Ching! Ching! Ching! The hammer flew up and down, and the sound of metal on metal split the silence and echoed in the darkness. It took several strokes before he felt the ring move at all, and he kept pounding. He needed to drive the ring all the way in and get out of this vulnerable spot. He kept hitting, over and over, aware that every stroke exposed him further. Suddenly the sound of scraping against stone came to him between strokes, and without hesitation he let go of the ring and with hammer in hand leapt off of the stones in the direction of the stairs. This time, miraculously, he kept his balance when he landed.
He scrambled down several steps, then squatted, listening. After a moment, he heard the Grendolai’s voice. “Piling stones at my door, little messenger? Do I not have enough stone about me that you need to bring more? Do you hope to shut me in by walling off my door? Pile away. If these are the biggest stones you can carry, know I can squeeze them into dust.”
When no further words were forthcoming, Farimaal slipped back down and grabbed a second ring. He didn’t dare continue the actual work of driving them in today, but as he had nothing else to do, he could always begin his siege on the Grendolai’s patience. Settling onto one of the stairs as close to the top as he dared, he set down the iron ring and started tapping it firmly, over and over. Sitting there in the dark, listening to the echo of the hammer, he thought of life inside the Mountain. He could only hope the Grendolai found this disruption of his quiet life as irritating as Farimaal did.
All he did the rest of the day was tap the iron ring, over and over, but if he was provoking the Grendolai, there was no sign of it. Eventually he went to sleep again, passing a second uncomfortable night on the stairs. When he awoke, he slipped up to the top again. He felt for the stones that he’d left on the landing, and sure enough, they were still there. Slowly, quietly, he stepped back up onto them. He reached up and felt around on the ceiling until he found the iron ring again. He was pleased to find that he had driven the iron shaft above the ring solidly into the mortar of the joint. In fact, it was more than halfway in, and a few solid blows would be sufficient to drive it the rest of the way. It might have been secure enough as it was, but Farimaal didn’t want his plan to fail because he hadn’t completely secured the ring. He lifted the hammer to finish the job, but paused, turning to stare at the open doorway.
Suddenly he felt quite sure it would be a mistake to strike the ring, so he stepped off and hastily scrambled down the stair and found the iron ring he’d spent the previous day tapping. Picking it up and returning to a place only six or seven stairs from the top, he struck the ring as hard as he could so that the sound rang up and down the stairs.

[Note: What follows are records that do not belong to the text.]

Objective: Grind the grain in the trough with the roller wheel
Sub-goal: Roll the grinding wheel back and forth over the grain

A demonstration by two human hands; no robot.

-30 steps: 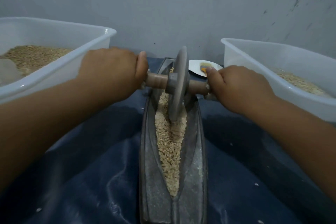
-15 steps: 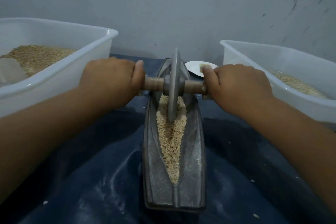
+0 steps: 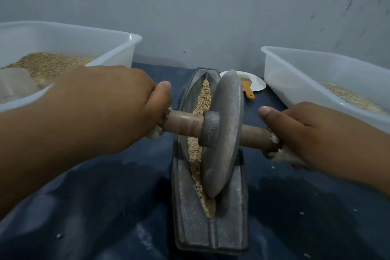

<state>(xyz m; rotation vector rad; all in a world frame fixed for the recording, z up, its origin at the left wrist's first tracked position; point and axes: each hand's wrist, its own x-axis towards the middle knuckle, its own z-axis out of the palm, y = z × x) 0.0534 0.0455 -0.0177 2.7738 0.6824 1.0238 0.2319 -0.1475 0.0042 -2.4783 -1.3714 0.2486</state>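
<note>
A grey metal trough (image 3: 190, 224) shaped like a boat lies lengthwise in front of me on a dark blue cloth. Pale grain (image 3: 203, 99) fills its groove. A grey disc-shaped roller wheel (image 3: 223, 133) stands in the near half of the groove, tilted a little to the right. A wooden axle (image 3: 183, 122) runs through its hub. My left hand (image 3: 118, 103) grips the axle's left end. My right hand (image 3: 312, 133) grips the right end. Each axle end is hidden inside a fist.
A white plastic tub (image 3: 118, 48) with grain and a clear scoop (image 3: 14, 84) stands at the left. A second white tub (image 3: 295, 82) with grain stands at the right. Behind the trough a white plate (image 3: 256, 83) holds a yellow-handled brush (image 3: 248, 89). A grey wall is close behind.
The roller wheel has rolled from the trough's far end toward me into the near half, and both hands have come back with it. Grain at the far end now shows.
</note>
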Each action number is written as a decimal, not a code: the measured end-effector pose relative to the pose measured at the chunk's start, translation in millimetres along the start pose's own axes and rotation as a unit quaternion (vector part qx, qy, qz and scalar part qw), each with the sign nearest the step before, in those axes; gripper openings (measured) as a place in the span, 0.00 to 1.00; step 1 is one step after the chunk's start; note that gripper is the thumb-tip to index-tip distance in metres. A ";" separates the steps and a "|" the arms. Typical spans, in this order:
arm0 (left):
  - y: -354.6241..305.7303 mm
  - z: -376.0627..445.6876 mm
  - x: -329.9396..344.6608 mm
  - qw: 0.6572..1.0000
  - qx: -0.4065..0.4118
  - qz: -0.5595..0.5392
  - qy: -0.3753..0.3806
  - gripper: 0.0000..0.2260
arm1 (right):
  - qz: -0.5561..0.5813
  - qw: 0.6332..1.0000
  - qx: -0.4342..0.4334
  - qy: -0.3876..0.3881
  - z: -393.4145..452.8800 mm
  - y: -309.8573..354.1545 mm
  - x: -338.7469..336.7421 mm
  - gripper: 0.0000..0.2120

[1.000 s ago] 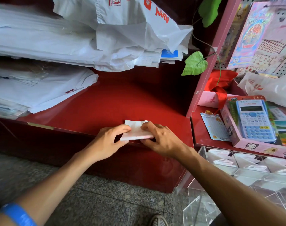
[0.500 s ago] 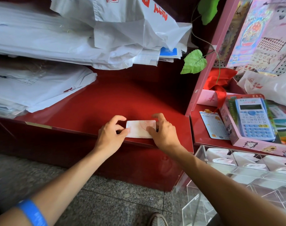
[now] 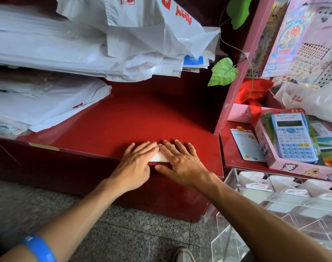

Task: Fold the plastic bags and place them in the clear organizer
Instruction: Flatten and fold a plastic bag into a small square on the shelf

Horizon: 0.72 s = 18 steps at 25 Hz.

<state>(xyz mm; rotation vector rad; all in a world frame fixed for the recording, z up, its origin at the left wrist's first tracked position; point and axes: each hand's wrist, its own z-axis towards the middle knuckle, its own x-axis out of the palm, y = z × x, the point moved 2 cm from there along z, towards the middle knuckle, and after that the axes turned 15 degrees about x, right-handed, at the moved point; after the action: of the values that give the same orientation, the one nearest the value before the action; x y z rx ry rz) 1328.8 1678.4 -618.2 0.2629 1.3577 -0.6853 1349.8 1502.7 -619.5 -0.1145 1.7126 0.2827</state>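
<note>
Since half a second ago both hands have gone from pinching the ends of the folded plastic bag (image 3: 158, 158) to lying flat over it. The left hand (image 3: 136, 163) is now spreading palm down with its fingers straight and close together, covering the bag's left part and pressing it onto the red shelf (image 3: 123, 121) at the front edge. The right hand (image 3: 182, 161) is lying beside it, also palm down, fingers straight and slightly fanned, thumb stretched out toward the left hand's thumb over the shelf's front lip. Neither hand is gripping anything; both are pressing with flat fingers, and the index fingers are touching or nearly so. Only a narrow white strip of the bag is showing between the two hands. Both forearms are reaching up from the lower corners, the left one wearing a blue wristband (image 3: 39, 247). The clear organizer (image 3: 275, 205) is standing to the lower right, below the shelf with the calculator (image 3: 292, 137), with folded white bags already sitting in its upper compartments. Loose white bags (image 3: 104, 44) are piling at the back left of the red shelf
</note>
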 end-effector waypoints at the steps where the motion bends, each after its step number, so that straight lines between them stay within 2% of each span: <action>1: -2.5 -0.8 2.4 0.999 0.001 -0.006 0.040 0.33 | -0.012 1.000 -0.005 -0.007 0.3 -0.1 -0.2 0.37; 2: -4.7 -1.2 4.7 0.998 0.000 0.004 0.061 0.35 | -0.017 1.000 -0.010 -0.017 0.0 -0.5 -0.8 0.37; 4: -5.8 0.0 6.7 0.998 -0.002 0.034 0.051 0.35 | 0.003 0.999 -0.028 -0.039 -2.3 0.1 -4.6 0.35; 7: -0.5 5.4 2.7 0.999 0.021 0.044 0.012 0.32 | 0.070 0.993 -0.063 -0.077 -8.6 -0.8 -9.2 0.25; 8: 0.4 7.5 -0.7 0.999 0.039 0.032 0.004 0.28 | 0.100 0.987 -0.079 -0.093 -11.7 -2.8 -13.9 0.19; 9: -0.4 10.2 -5.8 0.998 0.062 0.009 -0.007 0.21 | 0.131 0.982 -0.091 -0.102 -15.6 -5.3 -20.3 0.14; 10: -4.4 11.7 -13.4 0.997 0.076 -0.014 -0.013 0.10 | 0.164 0.978 -0.092 -0.095 -20.7 -8.9 -27.5 0.10; 11: -10.0 14.1 -20.1 0.995 0.088 -0.031 -0.024 0.05 | 0.201 0.973 -0.085 -0.078 -26.3 -15.6 -35.0 0.07; 13: -28.2 20.2 -29.3 0.995 0.062 -0.069 -0.040 0.17 | 0.290 0.953 -0.054 -0.063 -38.6 -33.4 -50.4 0.08; 18: -91.1 49.6 -27.5 0.974 0.034 -0.206 -0.088 0.18 | 0.522 0.851 -0.002 -0.060 -76.3 -83.6 -81.7 0.04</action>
<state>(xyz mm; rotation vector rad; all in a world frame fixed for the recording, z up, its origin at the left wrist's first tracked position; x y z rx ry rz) 1313.5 1588.2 -562.1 -0.0297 1.2281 -1.0767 1309.8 1395.9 -539.0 0.8518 1.4986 1.0677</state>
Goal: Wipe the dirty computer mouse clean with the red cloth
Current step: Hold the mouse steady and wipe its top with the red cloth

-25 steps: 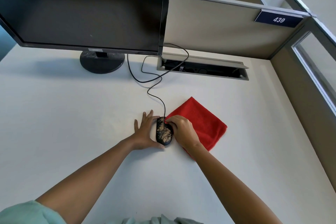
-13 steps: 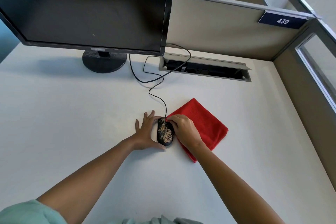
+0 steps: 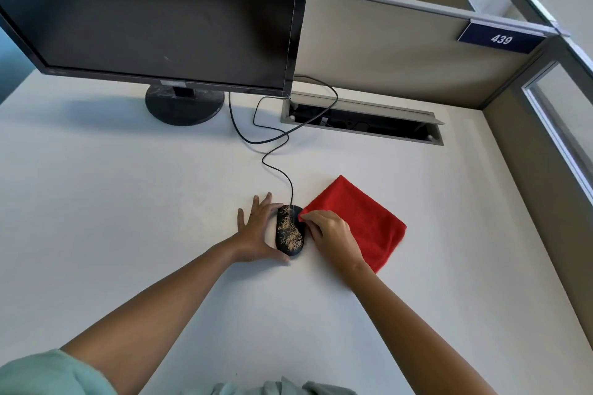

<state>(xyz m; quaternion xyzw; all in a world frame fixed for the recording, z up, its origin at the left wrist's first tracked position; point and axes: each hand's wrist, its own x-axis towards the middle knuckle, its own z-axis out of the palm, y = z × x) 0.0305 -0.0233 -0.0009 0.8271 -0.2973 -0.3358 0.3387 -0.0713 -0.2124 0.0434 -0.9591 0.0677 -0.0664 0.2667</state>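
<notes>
On the white surface (image 3: 128, 202), toward its near middle, lies the black computer mouse (image 3: 289, 230), its top speckled with tan crumbs and its cable (image 3: 272, 151) snaking back to the cable slot (image 3: 362, 120) at the rear. Left hand (image 3: 255, 229) lies flat beside the mouse on its left, fingers straight and spread wide, the thumb stretched along the near edge of the mouse and touching it. Right hand (image 3: 332, 232) sits just to the right of the mouse, its fingers curled and pinching the near left corner of the red cloth (image 3: 362, 221), with that corner drawn up against the mouse's right side; whether the fabric already lies over any of the crumbs is hard to tell at this angle. Most of the cloth stays folded flat on the surface, spreading away to the right behind the hand. Farther back stands a dark monitor (image 3: 154, 9) on a round base, and a beige partition carries a blue plate (image 3: 500, 39) reading 439.
</notes>
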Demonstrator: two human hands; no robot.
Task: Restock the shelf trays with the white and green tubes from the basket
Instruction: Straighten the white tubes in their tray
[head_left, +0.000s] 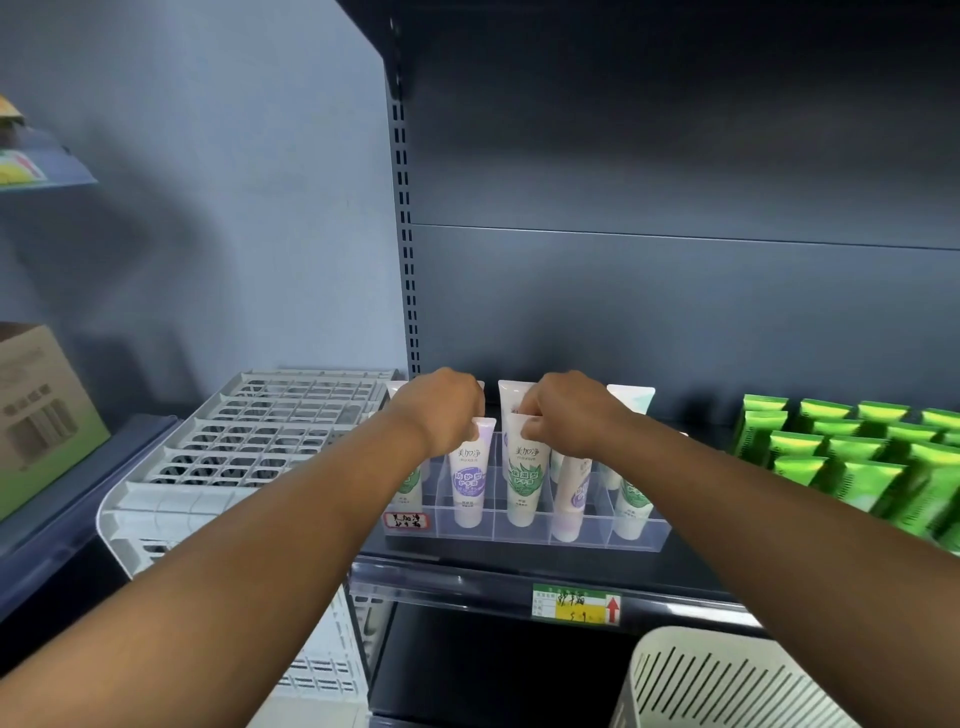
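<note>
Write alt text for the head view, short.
Two bare hands reach onto a dark shelf: the left hand pinches the top of a white tube with a purple label, the right hand a white tube with a green label, both standing in a clear plastic divided tray. A white slotted basket sits lower right.

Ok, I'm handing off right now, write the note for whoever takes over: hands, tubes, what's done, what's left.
Left hand: pinching the top of the purple-label tube, which stands in the clear tray.
Right hand: pinching the top of the green-label tube, in the next slot to the right.
Done: several tubes stand upright in the tray's front and back slots.
Left: let go of both tubes, then check the white basket at lower right; its contents are out of view.
</note>
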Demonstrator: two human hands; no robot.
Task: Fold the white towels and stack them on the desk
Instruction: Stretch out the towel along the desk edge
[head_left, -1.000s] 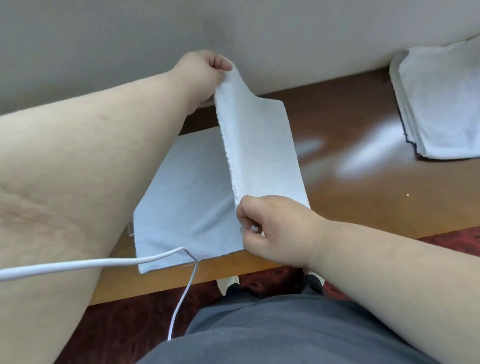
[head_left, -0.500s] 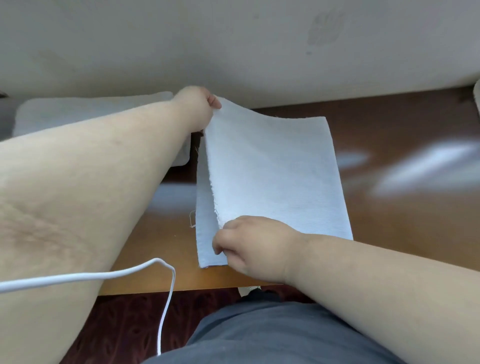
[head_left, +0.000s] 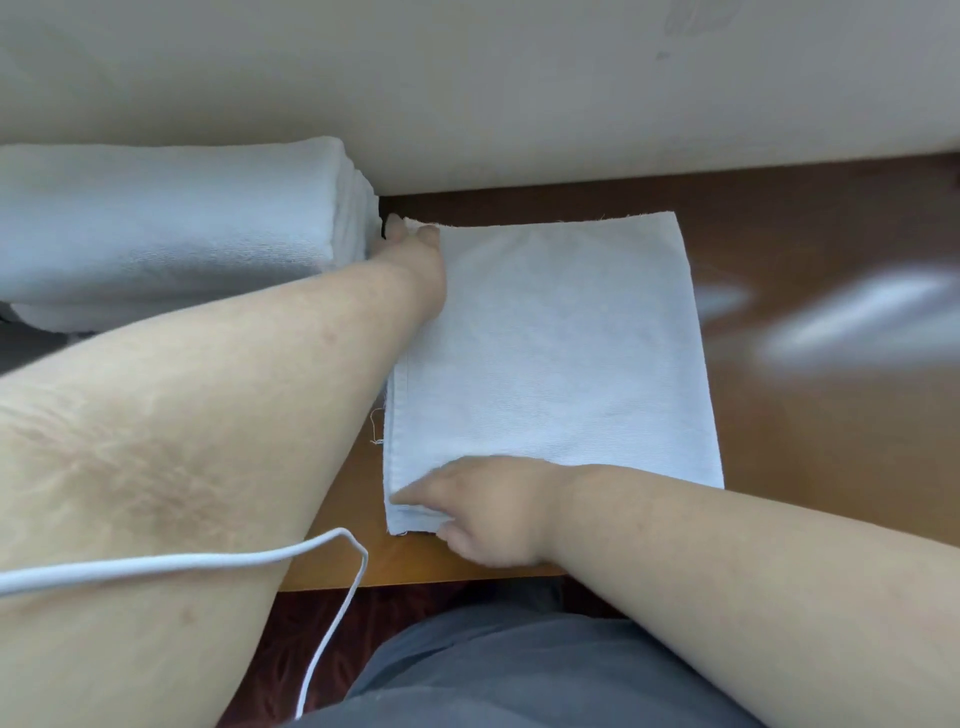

No sooner had he struck the ring than something sailed over his head and smashed into the wall. That something smashed into pieces, some of which fell on Farimaal’s head. He scrambled back down and, lighting one of his torches, examined what had broken. It only took a moment to recognize the fractured pieces of a large skull, probably that of a Malekim, for it was too small to be a giant’s and too big to be a man’s.
Farimaal smiled as he grabbed his pack and moved as close as he dared to the top of the stairs. “I appreciate your cooperative spirit,” Farimaal called out, “but that was not the head I was after.”
There was no response from within, and after several moments, Farimaal drew open the pack and stacked several stones on the stair beside him. Then, standing, he took a few in his left hand and again threw his torch as far into the open room as he could. This time the massive form quickly crossed the small circle of light and stomped it out. Just as quickly, Farimaal began throwing the stones in the direction of the great form. Half a dozen stones he threw, and though he tried to hear what they struck, he could not tell if any had hit anything but the stone floor.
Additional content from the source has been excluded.